The code sample I included in the original post (and below) has an implementation of batching with no extra cost for single operations. Basically you send off operations immediately if there are none in progress, or batch them together if there are some in progress, and send them all off when the in progress batch finishes. It's the kind of thing that you'd think the DB would do for you but I guess not yet.

It's interesting to note that in my testing when firing a sequence of N single put requests the first one wont resolve until the last one is fired, so there is still some sort of batching going on, but just much less efficiently than grouping all changes into a single transaction.

The Batcher class:

class Batcher<T> {
  private ongoing: Promise<void> | undefined
  private items: { item: T, onProcessed: () => void }[] = []

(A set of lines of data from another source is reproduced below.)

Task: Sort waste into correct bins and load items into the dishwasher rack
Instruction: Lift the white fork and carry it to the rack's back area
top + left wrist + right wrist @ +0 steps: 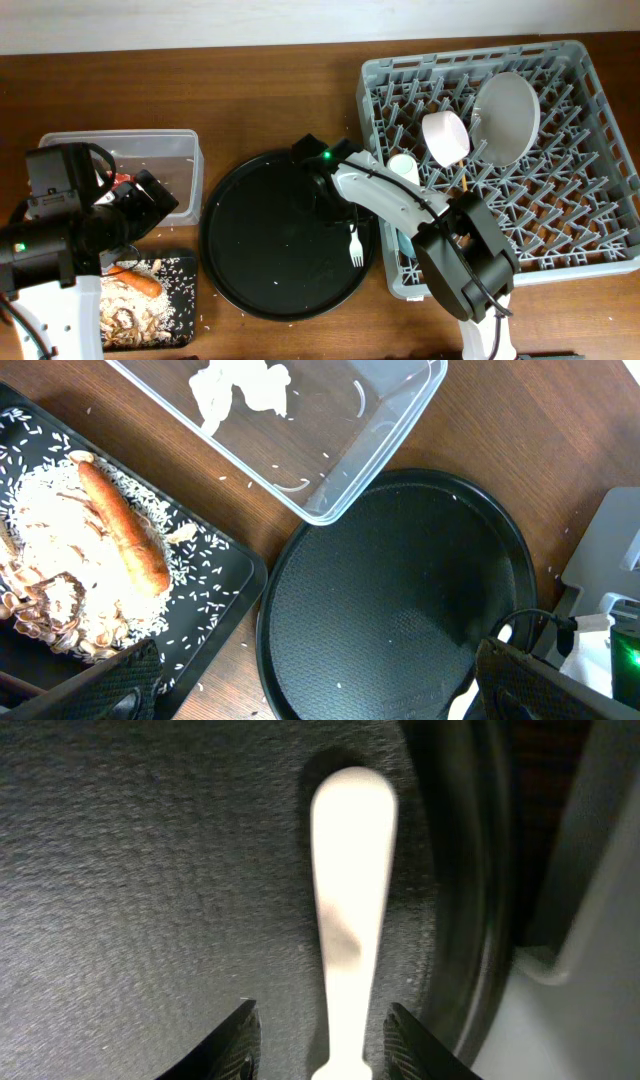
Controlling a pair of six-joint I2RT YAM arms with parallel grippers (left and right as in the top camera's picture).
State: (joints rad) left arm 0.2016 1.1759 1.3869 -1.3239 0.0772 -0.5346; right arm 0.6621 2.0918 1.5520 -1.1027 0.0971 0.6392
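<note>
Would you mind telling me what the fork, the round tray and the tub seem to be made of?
Fork: probably plastic, white, smooth, faintly glossy. Round tray: likely black plastic, matte, with a fine pebbled grain. Tub: clear plastic, glossy; the tabletop shows through it.

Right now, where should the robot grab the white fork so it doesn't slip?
Grab the white fork by its narrow handle, pinching across the two long edges and coming straight down from above. It lies flat on the round black tray near the rim, so nothing can slide under it. The right gripper straddles that handle, open.
</note>
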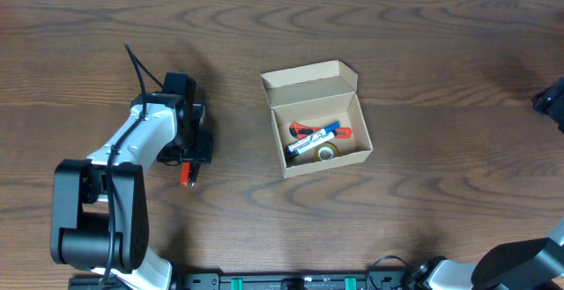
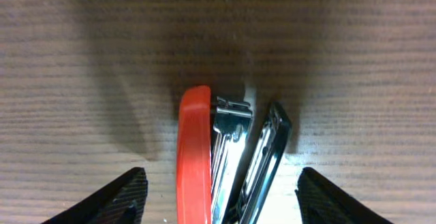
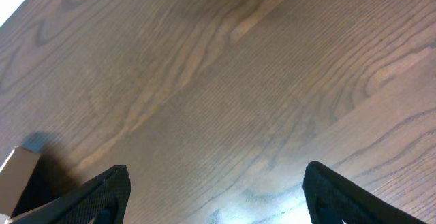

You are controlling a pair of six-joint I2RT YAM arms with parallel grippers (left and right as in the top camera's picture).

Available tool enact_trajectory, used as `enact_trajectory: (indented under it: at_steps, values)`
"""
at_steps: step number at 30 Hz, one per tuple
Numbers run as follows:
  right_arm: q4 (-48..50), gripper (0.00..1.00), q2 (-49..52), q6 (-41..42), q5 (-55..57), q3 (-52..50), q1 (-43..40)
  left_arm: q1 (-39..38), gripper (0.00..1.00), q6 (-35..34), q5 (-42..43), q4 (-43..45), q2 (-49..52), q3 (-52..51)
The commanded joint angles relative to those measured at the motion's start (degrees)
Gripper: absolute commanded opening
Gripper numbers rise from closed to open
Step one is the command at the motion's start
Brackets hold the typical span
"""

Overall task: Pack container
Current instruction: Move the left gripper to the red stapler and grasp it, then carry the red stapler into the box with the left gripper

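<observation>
The container (image 1: 304,85), a small tan cardboard box, stands open at the table's middle with its flap lid up at the back. Inside lie a blue marker (image 1: 315,140), a red item (image 1: 304,130) and a tape roll (image 1: 326,152). My left gripper (image 1: 196,153) is down at the table left of the box. In the left wrist view its open fingers (image 2: 221,200) straddle a red and chrome stapler (image 2: 225,156) lying on the wood, apart from both fingertips. My right gripper (image 3: 218,197) is open and empty above bare wood, and shows at the overhead view's right edge (image 1: 551,100).
A corner of the box (image 3: 17,166) shows at the left edge of the right wrist view. The wooden table (image 1: 441,52) stretches round the box on all sides. A rail with green clips (image 1: 291,281) runs along the front edge.
</observation>
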Motion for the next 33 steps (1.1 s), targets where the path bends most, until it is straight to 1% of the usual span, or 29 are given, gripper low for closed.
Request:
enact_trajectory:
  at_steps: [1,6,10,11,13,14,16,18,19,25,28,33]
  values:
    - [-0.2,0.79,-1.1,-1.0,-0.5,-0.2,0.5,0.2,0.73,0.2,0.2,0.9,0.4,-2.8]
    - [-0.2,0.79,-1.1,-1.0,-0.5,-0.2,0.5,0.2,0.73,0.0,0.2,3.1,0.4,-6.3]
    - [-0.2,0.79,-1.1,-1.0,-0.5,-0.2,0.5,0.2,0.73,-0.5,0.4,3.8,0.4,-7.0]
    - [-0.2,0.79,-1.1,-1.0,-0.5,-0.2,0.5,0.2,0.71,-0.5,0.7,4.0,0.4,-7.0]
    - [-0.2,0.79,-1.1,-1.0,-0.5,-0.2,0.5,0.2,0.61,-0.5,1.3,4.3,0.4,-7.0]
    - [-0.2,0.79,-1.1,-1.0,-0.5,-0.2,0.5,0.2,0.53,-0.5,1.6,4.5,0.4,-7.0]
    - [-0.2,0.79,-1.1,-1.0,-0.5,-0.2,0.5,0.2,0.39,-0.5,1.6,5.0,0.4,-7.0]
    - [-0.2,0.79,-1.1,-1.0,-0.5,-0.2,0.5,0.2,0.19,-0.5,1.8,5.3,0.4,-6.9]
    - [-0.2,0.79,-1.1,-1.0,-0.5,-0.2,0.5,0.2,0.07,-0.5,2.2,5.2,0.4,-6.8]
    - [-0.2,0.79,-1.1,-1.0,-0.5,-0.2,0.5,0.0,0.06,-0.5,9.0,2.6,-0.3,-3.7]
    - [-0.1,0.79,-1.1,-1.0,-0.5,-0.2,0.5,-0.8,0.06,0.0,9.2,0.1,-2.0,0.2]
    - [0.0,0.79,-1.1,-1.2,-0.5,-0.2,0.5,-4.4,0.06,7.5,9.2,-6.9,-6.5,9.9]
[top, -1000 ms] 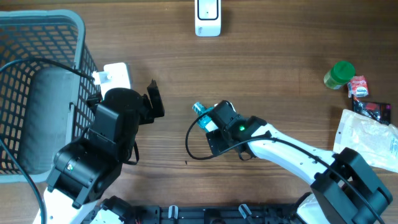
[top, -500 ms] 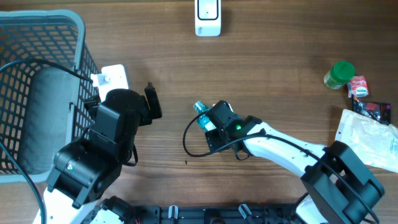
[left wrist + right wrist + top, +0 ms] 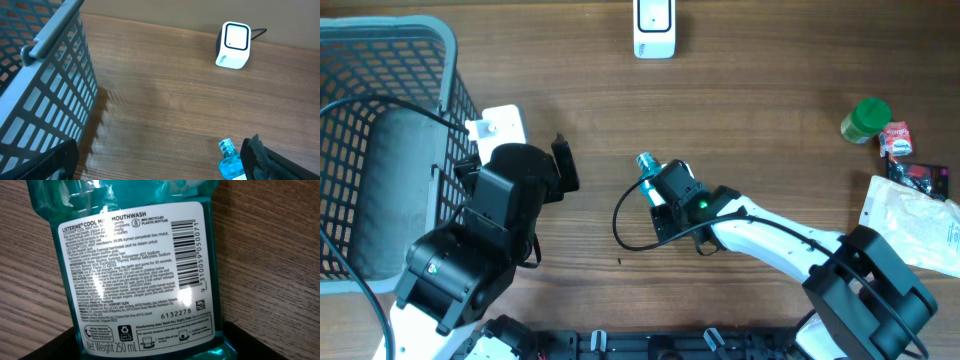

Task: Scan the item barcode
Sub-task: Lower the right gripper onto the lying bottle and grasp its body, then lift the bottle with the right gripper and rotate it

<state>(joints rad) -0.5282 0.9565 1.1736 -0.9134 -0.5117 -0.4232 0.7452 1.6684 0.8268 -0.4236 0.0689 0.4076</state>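
A brown wood-grain worktop (image 3: 770, 90) carries everything. At its left edge stands a grey-blue lattice basket (image 3: 390, 38) with a grey rounded bulk (image 3: 390, 190) inside. The left arm (image 3: 480, 240) sits against the basket's right wall. The left fingers (image 3: 272, 162) are spread wide at the two lower corners of the wrist view, with only bare wood between them and nothing held. The white right arm (image 3: 790, 245) reaches from the lower right toward the middle of the worktop, a black cable looping beside its wrist. The right fingers (image 3: 280, 347) show as dark shapes under the bottle, set around it. Whether they press on it or stand just off it cannot be told. A crinkled clear plastic bag (image 3: 915, 225) lies at the right edge. A white scanner (image 3: 654, 25) stands at the far middle, well apart from both arms. The mouthwash bottle (image 3: 135, 265) lies near the centre of the worktop at the tip of the right arm. It is teal and fills the right wrist view, its white back label and barcode facing that camera, and from overhead only its cap end pokes out past the wrist. A green-lidded jar (image 3: 866, 119) stands at the upper right, with a small red packet (image 3: 897, 138) just beside it and a dark packet (image 3: 920, 178) a little nearer the bag.
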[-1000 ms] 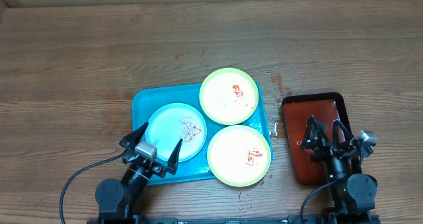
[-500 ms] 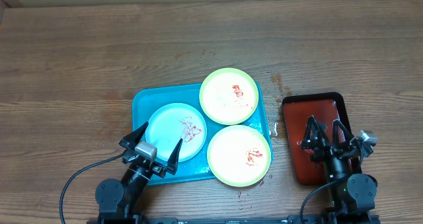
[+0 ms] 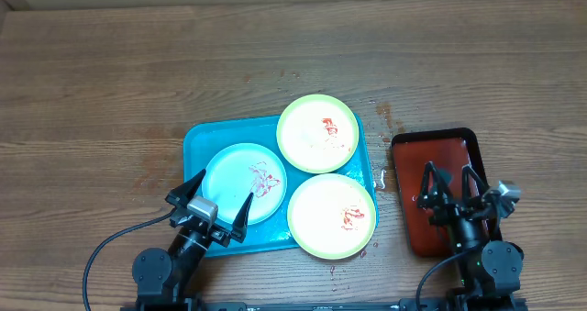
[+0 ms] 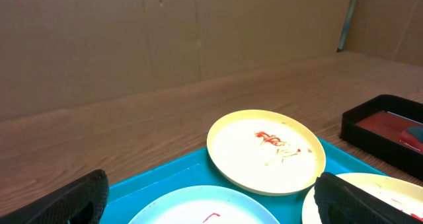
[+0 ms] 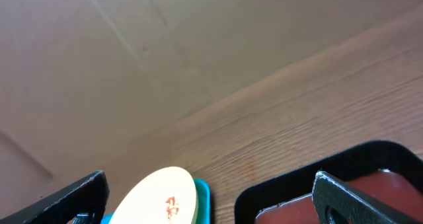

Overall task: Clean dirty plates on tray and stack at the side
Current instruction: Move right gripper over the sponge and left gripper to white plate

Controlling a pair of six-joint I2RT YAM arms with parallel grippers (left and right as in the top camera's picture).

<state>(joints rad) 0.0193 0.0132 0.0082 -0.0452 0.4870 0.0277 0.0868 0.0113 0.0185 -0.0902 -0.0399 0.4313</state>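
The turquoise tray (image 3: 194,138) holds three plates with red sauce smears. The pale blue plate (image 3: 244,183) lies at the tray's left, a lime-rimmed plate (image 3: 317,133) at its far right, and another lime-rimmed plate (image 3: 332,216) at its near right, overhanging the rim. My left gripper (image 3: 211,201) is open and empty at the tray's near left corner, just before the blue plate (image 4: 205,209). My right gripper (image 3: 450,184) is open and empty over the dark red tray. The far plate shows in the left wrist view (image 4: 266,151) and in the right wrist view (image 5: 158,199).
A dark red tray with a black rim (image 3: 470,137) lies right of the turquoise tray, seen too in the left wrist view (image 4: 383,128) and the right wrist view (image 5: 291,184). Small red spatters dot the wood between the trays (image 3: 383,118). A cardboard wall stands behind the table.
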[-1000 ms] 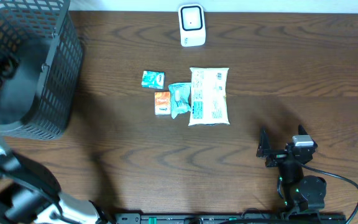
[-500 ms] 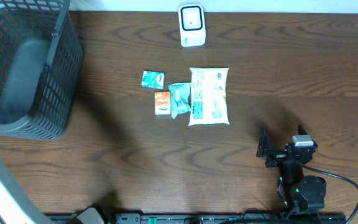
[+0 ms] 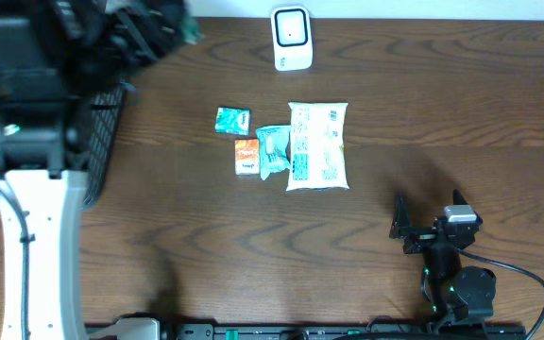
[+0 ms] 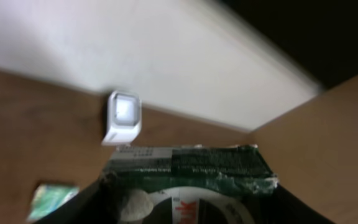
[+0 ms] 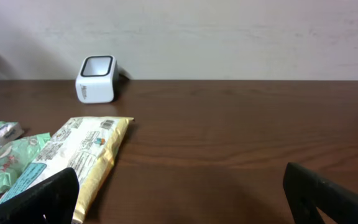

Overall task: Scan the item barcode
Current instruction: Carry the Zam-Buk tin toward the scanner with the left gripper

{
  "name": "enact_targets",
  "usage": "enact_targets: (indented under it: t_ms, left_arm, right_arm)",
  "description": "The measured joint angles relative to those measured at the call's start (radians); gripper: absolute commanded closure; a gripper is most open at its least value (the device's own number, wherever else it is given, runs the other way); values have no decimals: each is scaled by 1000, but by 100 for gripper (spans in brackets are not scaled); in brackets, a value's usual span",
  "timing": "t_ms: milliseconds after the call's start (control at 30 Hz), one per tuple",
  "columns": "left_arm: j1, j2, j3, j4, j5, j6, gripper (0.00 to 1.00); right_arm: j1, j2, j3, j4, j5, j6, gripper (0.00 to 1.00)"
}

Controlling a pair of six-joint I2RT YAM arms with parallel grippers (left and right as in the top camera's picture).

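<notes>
Now left gripper [image 4: 188, 199], clamped on green packet [image 4: 191, 165] left of scanner [image 4: 122, 117], must present its barcode; right gripper [image 3: 430, 219] gapes.

Table [image 3: 461, 104] — finished in dark brown, marked with wavy wood grain.
Barcode scanner [image 3: 292, 39] — cased in white, window dark.
Basket [image 3: 105, 132]: black mesh.
Snack bag [image 3: 318, 145]: cream, printed in teal.
Teal sachet [image 3: 233, 120], orange sachet [image 3: 246, 156] and pale green pouch [image 3: 273, 151] are recorded.
Dark green packet [image 4: 191, 168]: white print, red lettering.
</notes>
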Motion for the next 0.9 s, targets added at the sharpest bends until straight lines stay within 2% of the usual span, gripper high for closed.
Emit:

  constructor(private executor: (items: T[]) => Promise<void>) { }

  private async process() {
    const toProcess = this.items;
    this.items = [];
    await this.executor(toProcess.map(({ item }) => item))
    toProcess.map(({ onProcessed }) => onProcessed())
    if (this.items.length) {
      this.ongoing = this.process()
    } else {
      this.ongoing = undefined
    }
  }

  async queue(item: T): Promise<void> {
    const result = new Promise<void>((resolve) => this.items.push({ item, onProcessed: resolve }))
    if (!this.ongoing) this.ongoing = this.process()
    return result
  }
}

(this is roughly inspired by the Throttler class used extensively internally in vscode)

ncortines commented 3 years ago

Another thing to watch out for is memory footprint, specially when dealing with fast emitting sources.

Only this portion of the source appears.